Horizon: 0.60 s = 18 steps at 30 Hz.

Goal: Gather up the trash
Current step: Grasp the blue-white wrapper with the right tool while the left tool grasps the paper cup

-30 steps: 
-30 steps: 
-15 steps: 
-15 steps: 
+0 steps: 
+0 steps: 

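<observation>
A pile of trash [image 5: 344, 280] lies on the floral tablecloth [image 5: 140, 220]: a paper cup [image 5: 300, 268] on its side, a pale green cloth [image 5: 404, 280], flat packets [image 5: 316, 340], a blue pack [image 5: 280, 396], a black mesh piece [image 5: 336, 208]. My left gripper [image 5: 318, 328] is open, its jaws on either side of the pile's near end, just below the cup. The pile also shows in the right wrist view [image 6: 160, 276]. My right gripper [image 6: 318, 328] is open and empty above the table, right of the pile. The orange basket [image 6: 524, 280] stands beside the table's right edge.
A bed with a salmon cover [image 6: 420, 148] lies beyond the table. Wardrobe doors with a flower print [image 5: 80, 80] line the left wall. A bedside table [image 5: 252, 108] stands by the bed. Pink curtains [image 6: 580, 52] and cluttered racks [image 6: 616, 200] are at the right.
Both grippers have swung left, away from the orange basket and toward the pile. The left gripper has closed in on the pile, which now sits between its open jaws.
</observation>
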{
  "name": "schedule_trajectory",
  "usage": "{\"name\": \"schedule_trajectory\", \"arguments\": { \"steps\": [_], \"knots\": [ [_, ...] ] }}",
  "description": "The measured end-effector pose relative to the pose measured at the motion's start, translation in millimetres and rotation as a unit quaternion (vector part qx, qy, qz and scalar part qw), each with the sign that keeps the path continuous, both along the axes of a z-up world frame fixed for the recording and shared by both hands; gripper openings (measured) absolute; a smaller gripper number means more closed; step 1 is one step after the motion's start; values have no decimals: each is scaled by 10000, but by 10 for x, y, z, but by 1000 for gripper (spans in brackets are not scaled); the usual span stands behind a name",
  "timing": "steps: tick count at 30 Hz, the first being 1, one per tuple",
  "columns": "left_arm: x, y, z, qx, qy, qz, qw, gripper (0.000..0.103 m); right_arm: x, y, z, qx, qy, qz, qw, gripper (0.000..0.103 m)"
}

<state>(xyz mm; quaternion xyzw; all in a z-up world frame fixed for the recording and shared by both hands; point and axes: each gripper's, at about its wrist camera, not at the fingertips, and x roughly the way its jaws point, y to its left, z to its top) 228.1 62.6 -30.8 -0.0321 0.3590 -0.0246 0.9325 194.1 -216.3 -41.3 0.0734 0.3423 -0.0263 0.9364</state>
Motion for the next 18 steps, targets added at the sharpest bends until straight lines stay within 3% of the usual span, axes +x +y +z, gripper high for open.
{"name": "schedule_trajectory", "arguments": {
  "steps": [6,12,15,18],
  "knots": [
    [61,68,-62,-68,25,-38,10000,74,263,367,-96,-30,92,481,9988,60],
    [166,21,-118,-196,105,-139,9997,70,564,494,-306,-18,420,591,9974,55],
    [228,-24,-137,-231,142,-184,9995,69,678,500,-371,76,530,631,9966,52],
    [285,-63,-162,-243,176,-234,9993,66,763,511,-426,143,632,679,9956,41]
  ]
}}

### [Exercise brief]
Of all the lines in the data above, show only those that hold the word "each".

### [Exercise response]
  "description": "The measured end-effector pose relative to the pose measured at the motion's start, translation in millimetres and rotation as a unit quaternion (vector part qx, qy, qz and scalar part qw), each with the sign that keeps the path continuous, both along the axes of a z-up world frame fixed for the recording and shared by both hands; gripper openings (measured) absolute; a smaller gripper number means more closed; step 1 is one step after the motion's start; values have no decimals: each is scaled by 10000, but by 10 for x, y, z, but by 1000 for gripper (spans in brackets are not scaled); the usual span stands behind a name",
<state>(xyz mm; quaternion xyzw; all in a z-up world frame fixed for the recording and shared by both hands; point and axes: each gripper's, at about its wrist camera, not at the fingertips, and x roughly the way its jaws point, y to its left, z to its top) 228.1 62.6 -30.8 -0.0321 0.3590 -0.0246 0.9325 194.1 -216.3 -41.3 0.0734 0.3423 -0.0263 0.9364</state>

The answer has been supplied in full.